● To do
Reproduce the listing below as it stands. Leave out each image.

*** Data Section Begins ***

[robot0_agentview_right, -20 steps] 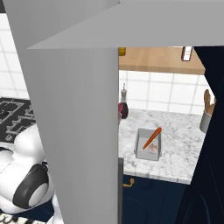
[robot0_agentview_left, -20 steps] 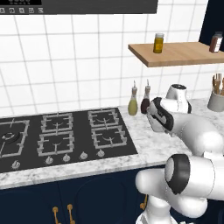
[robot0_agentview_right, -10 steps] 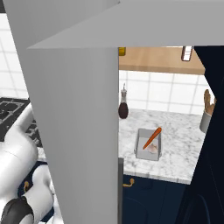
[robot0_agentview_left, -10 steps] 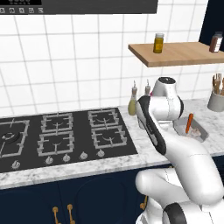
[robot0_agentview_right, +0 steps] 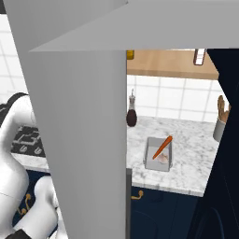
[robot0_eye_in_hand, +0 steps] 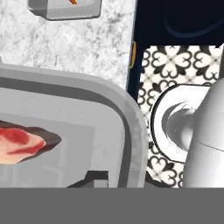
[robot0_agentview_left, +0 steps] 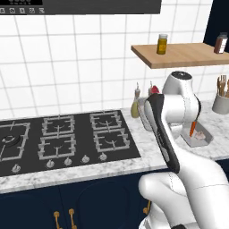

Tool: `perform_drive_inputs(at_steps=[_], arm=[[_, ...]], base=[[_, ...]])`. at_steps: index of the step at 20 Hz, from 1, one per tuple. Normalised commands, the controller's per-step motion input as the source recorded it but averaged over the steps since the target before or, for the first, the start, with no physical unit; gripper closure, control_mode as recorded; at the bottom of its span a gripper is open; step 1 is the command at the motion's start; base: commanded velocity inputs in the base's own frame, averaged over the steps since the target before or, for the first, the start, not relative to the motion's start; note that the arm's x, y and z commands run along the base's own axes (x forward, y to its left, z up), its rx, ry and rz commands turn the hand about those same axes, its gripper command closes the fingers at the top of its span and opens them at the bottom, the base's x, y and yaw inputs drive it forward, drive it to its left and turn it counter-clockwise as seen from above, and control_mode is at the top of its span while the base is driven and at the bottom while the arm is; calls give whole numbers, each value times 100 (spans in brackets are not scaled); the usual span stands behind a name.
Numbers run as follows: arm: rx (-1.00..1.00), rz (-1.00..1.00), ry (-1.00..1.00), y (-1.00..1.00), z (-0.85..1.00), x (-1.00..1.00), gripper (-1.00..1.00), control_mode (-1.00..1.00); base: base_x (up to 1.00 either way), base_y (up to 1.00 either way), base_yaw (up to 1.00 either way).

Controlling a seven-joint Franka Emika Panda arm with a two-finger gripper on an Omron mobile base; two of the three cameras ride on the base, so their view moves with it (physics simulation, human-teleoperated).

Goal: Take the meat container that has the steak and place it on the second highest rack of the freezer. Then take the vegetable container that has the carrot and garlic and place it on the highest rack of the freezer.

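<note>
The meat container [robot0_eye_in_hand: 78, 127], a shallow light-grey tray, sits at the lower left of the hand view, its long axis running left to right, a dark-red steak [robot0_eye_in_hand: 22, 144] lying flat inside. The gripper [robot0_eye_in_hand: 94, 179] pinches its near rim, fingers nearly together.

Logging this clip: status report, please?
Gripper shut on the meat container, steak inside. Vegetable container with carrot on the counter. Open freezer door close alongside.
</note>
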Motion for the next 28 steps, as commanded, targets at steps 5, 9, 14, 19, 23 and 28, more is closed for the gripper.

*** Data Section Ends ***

● Answer section
[robot0_agentview_right, -20 steps] 
[robot0_agentview_left, -20 steps] 
[robot0_agentview_right, -10 steps] 
[robot0_agentview_left, -10 steps] 
[robot0_agentview_right, +0 steps] 
[robot0_eye_in_hand, +0 steps] 
[robot0_agentview_left, +0 steps] 

Tool: `perform_drive_inputs(at_steps=[_], arm=[[_, ...]], base=[[_, ...]])`. at_steps: index of the step at 20 Hz, from 1, one per tuple. Normalised commands, the controller's per-step motion input as the source recorded it but averaged over the steps since the target before or, for the first, the start, with no physical unit; gripper closure, control_mode as recorded; at the bottom of its span a gripper is open; step 1 is the command at the motion's start; base: commanded velocity inputs in the base's own frame, averaged over the steps since the target before or, for the first, the start, not relative to the motion's start; note that the arm's x, y and z commands run along the base's own axes (x forward, y to its left, z up), its rx, ry and rz commands turn the hand about those same axes, its gripper command closes the fingers at the top of its span and opens them at the bottom, the base's x, y and yaw inputs drive it forward, drive it to its left and turn it counter-clockwise as seen from above, and control_mode is at the top of its span while the base is driven and at the bottom while the arm is; calls give whole numbers, each value times 100 (spans in brackets are not scaled); the usual span stands behind a name.
Numbers run as follows: arm: rx (-1.00..1.00), rz (-1.00..1.00), ry (-1.00..1.00), y (-1.00..1.00), z (-0.85..1.00), x (-1.00..1.00), gripper (-1.00..1.00), control_mode (-1.00..1.00); base: base_x (up to 1.00 either way), base_y (up to 1.00 either way), base_yaw (up to 1.00 either way).

Controlling a seven-joint Franka Emika Panda arm with a two-finger gripper on an Omron mobile base; two of the three cameras ride on the base, so their view moves with it (physics simulation, human-teleoperated).

Goal: Take the meat container that has the steak and place it on the second highest rack of the freezer. Then take the vegetable container that has the carrot and garlic and place it on the highest rack of the freezer.

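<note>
The meat container [robot0_eye_in_hand: 78, 127], a shallow light-grey tray, sits at the lower left of the hand view, its long axis running left to right, a dark-red steak [robot0_eye_in_hand: 22, 144] lying flat inside. The gripper [robot0_eye_in_hand: 94, 179] pinches its near rim, fingers nearly together.

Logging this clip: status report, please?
Gripper shut on the meat container, steak inside. Vegetable container with carrot on the counter. Open freezer door close alongside.
</note>
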Motion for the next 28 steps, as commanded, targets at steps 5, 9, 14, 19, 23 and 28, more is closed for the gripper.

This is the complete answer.